En décembre 1995, Jacques Chirac, celui qui a le plus profité de ses allocutions de vœux pour faire des annonces, s’engage à « l’adoption rapide d’un projet de loi contre l’exclusion » et « la création prochaine de la prestation autonomie destinée aux personnes âgées ». En décembre 2003, c’est le tour d’une « grande loi de mobilisation contre le chômage », qui consiste à proposer davantage de flexibilité contre des droits renforcés pour ceux qui perdent leur emploi. L’année suivante, il annonce la tenue, avant l’été, d’un référendum sur la Constitution européenne puis, celle d’après, lance la réforme du financement de la protection sociale et reprend une idée chère aux socialistes : « instaurer une véritable sécurisation des parcours professionnels ». En décembre 2011, c’est au tour de Nicolas Sarkozy d’annoncer, pour le mois suivant, des mesures « importantes » sur l’emploi et la compétitivité. Manière d’enjamber la présidentielle qui se profile. C’est encore lors de ses vœux que son successeur, François Hollande, annonce, en décembre 2013, le pacte de responsabilité avec les entreprises.

La promesse de jours meilleurs
Ecouter en enfilade les allocutions de Nouvel an des chefs d’Etat depuis 1960 laisse une étrange impression. Une impression de redite. Car si les locataires de l’Elysée changent, si de petites nouveautés interviennent sur la forme, les mêmes mots reviennent (action, solidarité, confiance…) et la stratégie présidentielle ne change guère d’une année à l’autre : se poser en capitaine concentré sur sa tâche et qui a permis à la France, « contre vents et marées » (dixit François Hollande en décembre 2012), de prendre « la route qui monte » (selon une formule du général de Gaulle en décembre 1961). Pire : depuis la crise pétrolière de 1973, tous les présidents veulent voir le bout du tunnel, soucieux de donner de l’espoir mais laissant transparaître au final l’incapacité des pouvoirs publics à tenir leurs engagements. Notamment sur la lutte contre le chômage, souvent érigé en priorité. En décembre 1976, déjà, VGE promet pour l’année qui s’ouvre « les premiers résultats de nos efforts ». Deux ans plus tard, il explique : « A quelques signes, on reconnaît que cette crise commence à refluer lentement, comme une inondation qui se retire ». « Il aura fallu plus de quatre ans pour qu’on se rende compte que nous sommes sur le bon chemin », insiste François Mitterrand en décembre 1985. « Les efforts vont porter leurs fruits », jure Nicolas Sarkozy en décembre 2007, après «des années d’efforts et de sacrifices ». « Il ne s’agit pas de faire des discours ; on en a tant fait.

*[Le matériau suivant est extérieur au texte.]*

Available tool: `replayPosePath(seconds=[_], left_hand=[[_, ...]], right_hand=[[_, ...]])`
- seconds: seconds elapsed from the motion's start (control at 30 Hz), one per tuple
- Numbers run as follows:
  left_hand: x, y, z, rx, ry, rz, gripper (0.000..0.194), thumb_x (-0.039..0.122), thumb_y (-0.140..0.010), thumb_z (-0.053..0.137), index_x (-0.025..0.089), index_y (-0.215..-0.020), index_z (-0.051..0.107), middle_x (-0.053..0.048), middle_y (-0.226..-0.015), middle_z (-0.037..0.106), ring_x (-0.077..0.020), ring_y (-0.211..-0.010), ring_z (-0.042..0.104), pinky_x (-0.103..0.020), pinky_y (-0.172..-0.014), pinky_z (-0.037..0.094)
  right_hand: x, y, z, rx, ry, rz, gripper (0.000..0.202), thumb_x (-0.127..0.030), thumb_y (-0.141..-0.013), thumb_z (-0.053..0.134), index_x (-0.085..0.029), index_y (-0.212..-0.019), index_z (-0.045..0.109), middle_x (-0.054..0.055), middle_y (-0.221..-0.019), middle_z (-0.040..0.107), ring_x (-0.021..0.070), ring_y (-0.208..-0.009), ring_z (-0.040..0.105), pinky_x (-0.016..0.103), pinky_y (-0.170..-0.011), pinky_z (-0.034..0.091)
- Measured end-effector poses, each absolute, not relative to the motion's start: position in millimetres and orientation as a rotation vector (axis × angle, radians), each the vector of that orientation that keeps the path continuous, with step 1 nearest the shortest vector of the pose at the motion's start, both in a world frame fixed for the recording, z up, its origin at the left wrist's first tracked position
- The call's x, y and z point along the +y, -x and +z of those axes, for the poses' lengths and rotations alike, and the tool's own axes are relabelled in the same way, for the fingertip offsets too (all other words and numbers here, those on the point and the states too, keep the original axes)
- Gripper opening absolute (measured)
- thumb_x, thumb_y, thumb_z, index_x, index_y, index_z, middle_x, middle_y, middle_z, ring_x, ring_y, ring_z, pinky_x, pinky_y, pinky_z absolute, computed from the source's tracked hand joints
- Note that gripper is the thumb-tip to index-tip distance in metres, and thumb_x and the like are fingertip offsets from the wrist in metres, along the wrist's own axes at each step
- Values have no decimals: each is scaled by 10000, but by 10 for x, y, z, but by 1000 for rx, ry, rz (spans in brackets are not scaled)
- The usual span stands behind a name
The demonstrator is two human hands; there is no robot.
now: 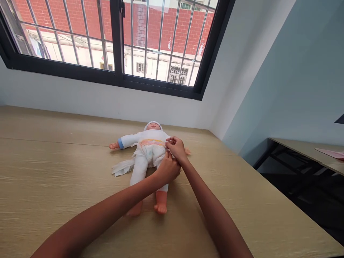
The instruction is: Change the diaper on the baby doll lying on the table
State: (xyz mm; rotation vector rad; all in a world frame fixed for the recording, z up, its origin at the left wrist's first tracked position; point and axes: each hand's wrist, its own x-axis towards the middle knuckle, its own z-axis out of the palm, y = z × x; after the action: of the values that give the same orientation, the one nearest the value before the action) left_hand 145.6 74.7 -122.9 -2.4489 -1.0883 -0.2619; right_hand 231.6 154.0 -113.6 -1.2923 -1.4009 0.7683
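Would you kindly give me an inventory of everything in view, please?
Doll: one, white-clothed, lying face-up on the near table
Cap: one, white, on the doll's head
Diaper: one, white with orange-yellow band, around the doll's waist
Loose flap: one, white, beside the doll's leg
Near table: one, light wood, beneath the doll
Window: one, dark-framed, beyond the near table
Bars: several, grey, outside the window
Building: at least one, red and cream, outside
Walls: white and pale blue, around the window and right
Side table: one, wood-topped, right
Sheet-like item: one, pink, on the side table
Left hand: one, bare, at the diaper's side
Right hand: one, bare, at the diaper's waist edge
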Motion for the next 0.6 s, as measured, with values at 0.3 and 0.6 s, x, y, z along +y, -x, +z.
replayPosePath(seconds=[0.3, 0.6], left_hand=[[724, -1491, -1263, -1112, 2475, -211, 267, 356, -968, 578, 161, -1118, 682, -96, -1154, 699, -249, -1182, 604, -511, -1091, 407], [730, -1514, -1305, -1114, 2550, -271, 322, 366, -952, 610, 152, -1192, 621, -104, -1261, 623, -260, -1168, 598, -512, -1011, 492]], right_hand=[[1567, -2248, -1237, -1382, 1237, 758, 234, -330, -944, 626, -144, -1086, 633, 56, -1064, 665, 172, -911, 659, 371, -809, 576], [1260, -2113, -781, -1516, 1019, 728, 306, -406, -980, 550, -149, -1136, 606, 77, -1122, 651, 199, -1002, 652, 402, -856, 565]])
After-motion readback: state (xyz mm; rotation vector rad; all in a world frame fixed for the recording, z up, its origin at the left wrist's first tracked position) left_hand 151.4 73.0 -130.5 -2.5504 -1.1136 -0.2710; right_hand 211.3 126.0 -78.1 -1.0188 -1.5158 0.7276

Il s’agit d’agir », martèle-t-il. Jusqu’ici, François Hollande ne fait pas mieux. « Les résultats sont forcément longs à apparaître mais ils sont là. Et j’ai confiance dans les choix que j’ai fait pour le pays », dit-il dans ses vœux pour 2014. Détail amusant : en décembre 2004, Jacques Chirac s’engage à tout faire pour la croissance, évoquant son souhait de « permettre à celles et à ceux qui veulent gagner plus de travailler plus… » Ce sera le slogan de Nicolas Sarkozy à la présidentielle de 2007.